Search the material for "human" and copy each line in which it is found.

**Material for this task**
◇ ◇ ◇ ◇ ◇ ◇ ◇
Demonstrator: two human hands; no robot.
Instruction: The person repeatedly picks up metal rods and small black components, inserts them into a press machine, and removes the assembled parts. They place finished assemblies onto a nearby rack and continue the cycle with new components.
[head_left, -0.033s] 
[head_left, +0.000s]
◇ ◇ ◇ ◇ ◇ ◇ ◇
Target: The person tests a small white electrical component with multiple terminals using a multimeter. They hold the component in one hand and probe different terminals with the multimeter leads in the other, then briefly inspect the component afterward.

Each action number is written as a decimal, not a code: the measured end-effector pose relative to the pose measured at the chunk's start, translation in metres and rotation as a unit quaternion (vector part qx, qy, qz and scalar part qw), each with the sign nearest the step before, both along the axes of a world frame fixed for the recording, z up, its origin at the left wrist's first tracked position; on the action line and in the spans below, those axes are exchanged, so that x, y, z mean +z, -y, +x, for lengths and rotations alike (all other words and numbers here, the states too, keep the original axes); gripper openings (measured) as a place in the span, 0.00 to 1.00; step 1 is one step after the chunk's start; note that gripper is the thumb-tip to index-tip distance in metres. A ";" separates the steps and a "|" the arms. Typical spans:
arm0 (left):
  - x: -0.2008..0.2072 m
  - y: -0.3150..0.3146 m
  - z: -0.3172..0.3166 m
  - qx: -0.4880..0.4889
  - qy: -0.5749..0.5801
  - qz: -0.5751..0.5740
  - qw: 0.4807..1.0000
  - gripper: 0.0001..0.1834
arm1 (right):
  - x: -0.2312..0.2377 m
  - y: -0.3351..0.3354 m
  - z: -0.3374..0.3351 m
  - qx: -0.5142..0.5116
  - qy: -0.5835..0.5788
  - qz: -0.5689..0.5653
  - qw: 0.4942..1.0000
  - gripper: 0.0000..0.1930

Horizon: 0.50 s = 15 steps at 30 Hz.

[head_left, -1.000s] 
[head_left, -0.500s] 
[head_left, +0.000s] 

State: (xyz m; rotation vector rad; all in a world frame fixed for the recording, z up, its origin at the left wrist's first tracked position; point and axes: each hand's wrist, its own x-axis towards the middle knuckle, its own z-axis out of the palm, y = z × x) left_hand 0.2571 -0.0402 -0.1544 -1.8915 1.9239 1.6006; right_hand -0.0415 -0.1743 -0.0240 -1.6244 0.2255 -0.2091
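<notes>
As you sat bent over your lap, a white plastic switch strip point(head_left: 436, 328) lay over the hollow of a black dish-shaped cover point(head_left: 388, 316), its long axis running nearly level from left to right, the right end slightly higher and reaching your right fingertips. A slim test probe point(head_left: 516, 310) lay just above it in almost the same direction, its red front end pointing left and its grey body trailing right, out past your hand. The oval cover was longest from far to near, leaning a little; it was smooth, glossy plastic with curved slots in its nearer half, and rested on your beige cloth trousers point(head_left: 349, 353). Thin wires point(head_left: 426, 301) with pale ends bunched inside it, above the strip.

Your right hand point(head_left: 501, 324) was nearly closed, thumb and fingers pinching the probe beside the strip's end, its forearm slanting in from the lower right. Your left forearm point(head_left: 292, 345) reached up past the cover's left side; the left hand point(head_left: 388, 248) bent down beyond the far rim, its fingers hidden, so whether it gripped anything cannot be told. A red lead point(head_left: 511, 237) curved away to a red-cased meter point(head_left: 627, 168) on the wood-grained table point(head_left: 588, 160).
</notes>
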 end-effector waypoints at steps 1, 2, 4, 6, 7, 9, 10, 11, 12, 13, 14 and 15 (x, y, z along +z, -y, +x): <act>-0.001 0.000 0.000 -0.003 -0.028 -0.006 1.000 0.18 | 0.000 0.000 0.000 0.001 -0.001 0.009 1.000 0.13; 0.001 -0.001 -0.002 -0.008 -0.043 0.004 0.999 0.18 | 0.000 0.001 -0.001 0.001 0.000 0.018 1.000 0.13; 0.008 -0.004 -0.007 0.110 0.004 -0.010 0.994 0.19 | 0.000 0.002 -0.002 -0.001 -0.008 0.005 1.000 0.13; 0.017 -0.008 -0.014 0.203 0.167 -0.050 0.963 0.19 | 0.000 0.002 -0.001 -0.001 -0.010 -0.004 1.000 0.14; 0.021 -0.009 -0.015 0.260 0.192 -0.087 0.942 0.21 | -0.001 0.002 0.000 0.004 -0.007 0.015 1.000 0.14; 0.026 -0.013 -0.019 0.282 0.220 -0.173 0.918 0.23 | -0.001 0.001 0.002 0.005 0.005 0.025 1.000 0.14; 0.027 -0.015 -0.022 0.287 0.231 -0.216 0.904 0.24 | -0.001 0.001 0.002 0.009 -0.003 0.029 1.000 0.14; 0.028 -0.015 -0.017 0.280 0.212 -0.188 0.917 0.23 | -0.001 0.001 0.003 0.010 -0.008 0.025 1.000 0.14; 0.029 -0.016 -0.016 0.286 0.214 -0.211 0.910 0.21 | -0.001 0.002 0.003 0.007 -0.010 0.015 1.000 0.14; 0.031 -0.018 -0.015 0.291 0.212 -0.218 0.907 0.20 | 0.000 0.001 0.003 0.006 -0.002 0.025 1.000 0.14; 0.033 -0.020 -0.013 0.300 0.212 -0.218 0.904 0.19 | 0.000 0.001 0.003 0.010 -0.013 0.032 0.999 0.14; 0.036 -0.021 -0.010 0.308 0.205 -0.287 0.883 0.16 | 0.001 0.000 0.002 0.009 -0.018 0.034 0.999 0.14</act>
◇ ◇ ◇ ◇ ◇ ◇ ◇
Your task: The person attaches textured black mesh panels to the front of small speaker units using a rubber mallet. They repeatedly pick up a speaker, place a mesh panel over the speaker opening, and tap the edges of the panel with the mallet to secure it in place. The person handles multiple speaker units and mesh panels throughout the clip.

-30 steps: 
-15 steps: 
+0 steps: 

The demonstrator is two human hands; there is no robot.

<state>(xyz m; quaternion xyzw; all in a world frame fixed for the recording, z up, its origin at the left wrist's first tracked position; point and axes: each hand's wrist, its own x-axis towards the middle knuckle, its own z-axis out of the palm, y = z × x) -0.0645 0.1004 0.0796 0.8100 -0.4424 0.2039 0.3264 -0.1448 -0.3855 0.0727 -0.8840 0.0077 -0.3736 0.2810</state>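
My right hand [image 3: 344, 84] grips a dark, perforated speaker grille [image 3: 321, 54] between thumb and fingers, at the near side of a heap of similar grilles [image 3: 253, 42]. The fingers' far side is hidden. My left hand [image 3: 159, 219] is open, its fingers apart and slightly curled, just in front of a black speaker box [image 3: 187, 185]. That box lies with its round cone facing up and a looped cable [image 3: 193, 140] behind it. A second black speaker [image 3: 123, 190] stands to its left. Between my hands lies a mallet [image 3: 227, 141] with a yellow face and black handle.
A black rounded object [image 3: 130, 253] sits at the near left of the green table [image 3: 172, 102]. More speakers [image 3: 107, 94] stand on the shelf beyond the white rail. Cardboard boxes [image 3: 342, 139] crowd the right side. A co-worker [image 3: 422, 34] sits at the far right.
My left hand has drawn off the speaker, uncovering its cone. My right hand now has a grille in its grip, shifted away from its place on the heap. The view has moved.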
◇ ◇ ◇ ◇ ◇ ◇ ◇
**Result for this exercise**
Demonstrator: two human hands; no robot.
The demonstrator is two human hands; there is no robot.

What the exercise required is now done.